Write down the listing again exactly as it appears below, without its pictures.

■ Information provided
········

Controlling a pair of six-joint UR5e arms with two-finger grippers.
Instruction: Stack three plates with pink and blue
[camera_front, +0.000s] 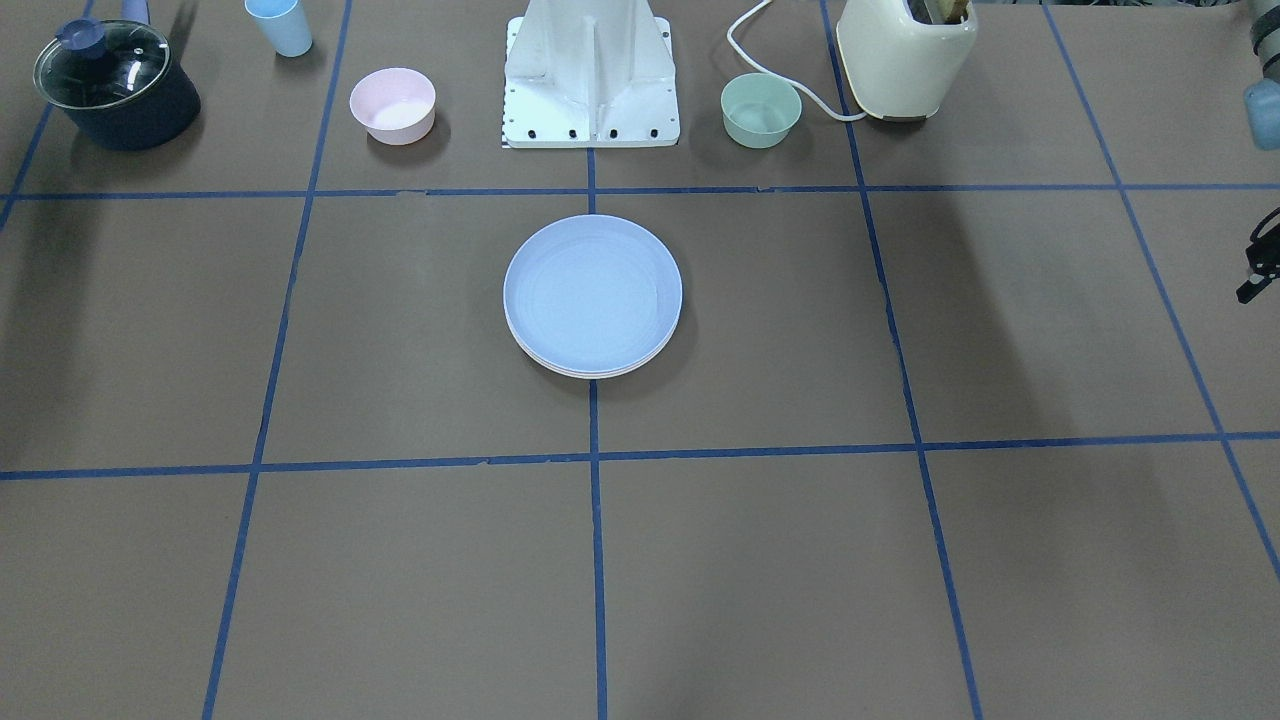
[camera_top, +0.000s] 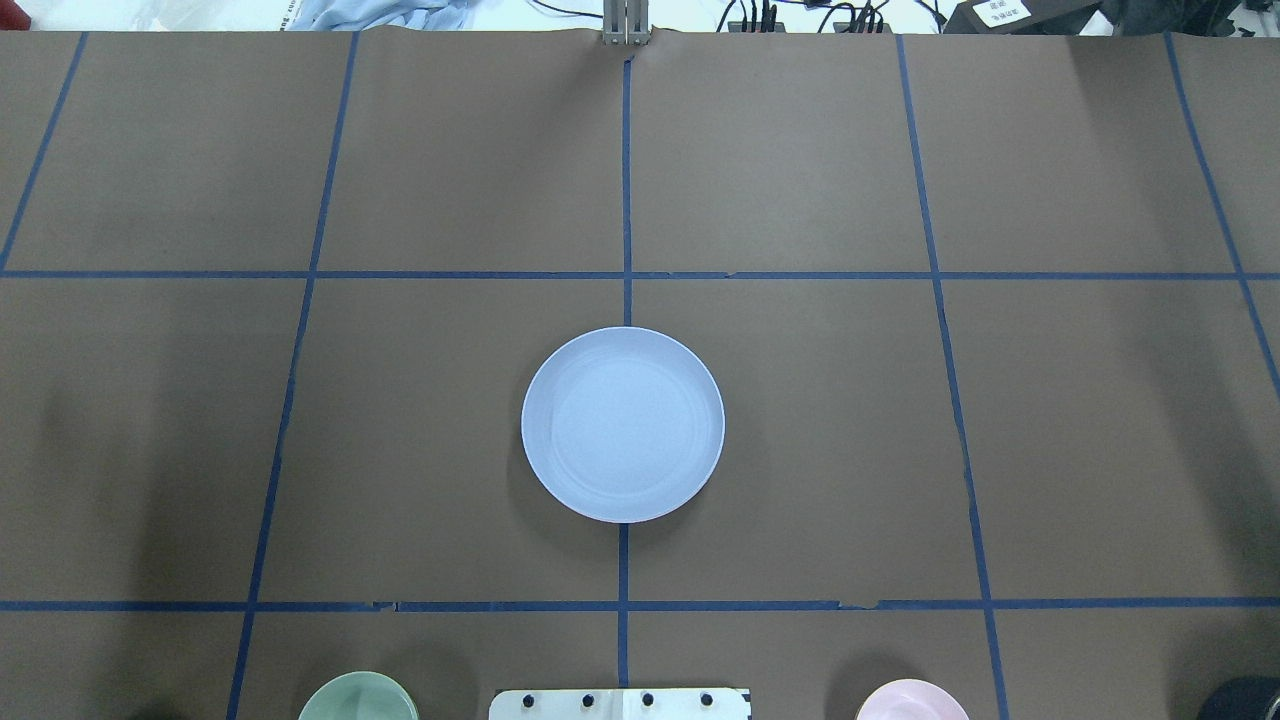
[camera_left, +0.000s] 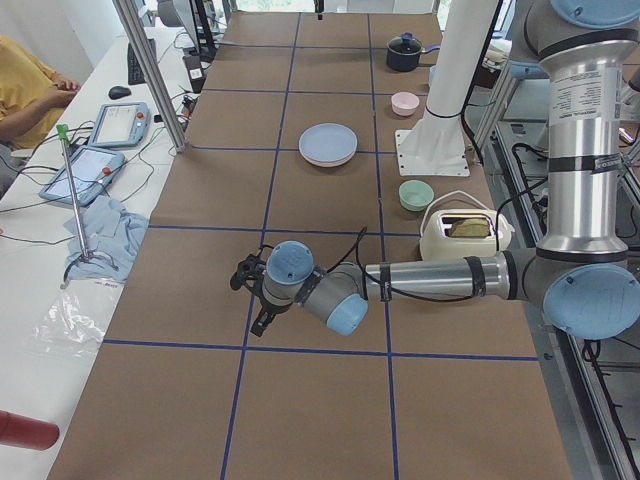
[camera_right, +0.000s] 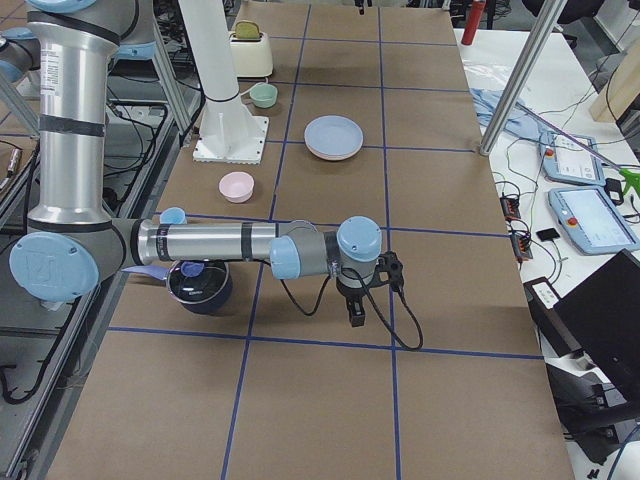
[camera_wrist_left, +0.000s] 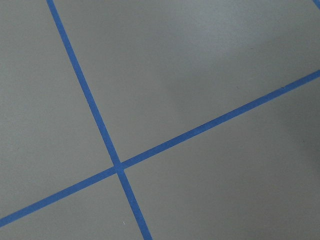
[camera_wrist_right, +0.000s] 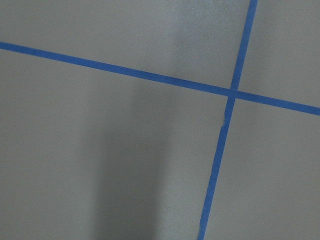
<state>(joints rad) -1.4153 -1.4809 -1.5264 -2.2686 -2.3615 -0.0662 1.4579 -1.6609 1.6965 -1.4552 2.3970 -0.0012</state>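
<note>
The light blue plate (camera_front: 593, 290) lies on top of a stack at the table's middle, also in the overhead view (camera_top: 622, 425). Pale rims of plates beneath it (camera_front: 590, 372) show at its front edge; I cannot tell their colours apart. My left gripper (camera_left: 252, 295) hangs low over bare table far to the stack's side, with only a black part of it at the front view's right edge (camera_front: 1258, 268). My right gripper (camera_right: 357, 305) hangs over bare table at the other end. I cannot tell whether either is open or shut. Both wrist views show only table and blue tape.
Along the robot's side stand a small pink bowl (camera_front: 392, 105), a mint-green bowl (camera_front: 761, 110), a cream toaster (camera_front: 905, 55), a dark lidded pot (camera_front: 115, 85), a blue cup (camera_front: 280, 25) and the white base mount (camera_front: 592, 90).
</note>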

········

■ Exercise output
Controlling a pair of six-joint UR5e arms with two-finger grippers.
Instruction: Stack three plates with pink and blue
[camera_front, +0.000s] 
[camera_top, +0.000s] 
[camera_left, +0.000s] 
[camera_right, +0.000s] 
[camera_wrist_left, +0.000s] 
[camera_wrist_right, +0.000s] 
<state>(joints rad) -1.4153 -1.4809 -1.5264 -2.2686 -2.3615 -0.0662 1.4579 -1.6609 1.6965 -1.4552 2.3970 -0.0012</state>
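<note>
The light blue plate (camera_front: 593, 290) lies on top of a stack at the table's middle, also in the overhead view (camera_top: 622, 425). Pale rims of plates beneath it (camera_front: 590, 372) show at its front edge; I cannot tell their colours apart. My left gripper (camera_left: 252, 295) hangs low over bare table far to the stack's side, with only a black part of it at the front view's right edge (camera_front: 1258, 268). My right gripper (camera_right: 357, 305) hangs over bare table at the other end. I cannot tell whether either is open or shut. Both wrist views show only table and blue tape.
Along the robot's side stand a small pink bowl (camera_front: 392, 105), a mint-green bowl (camera_front: 761, 110), a cream toaster (camera_front: 905, 55), a dark lidded pot (camera_front: 115, 85), a blue cup (camera_front: 280, 25) and the white base mount (camera_front: 592, 90).
</note>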

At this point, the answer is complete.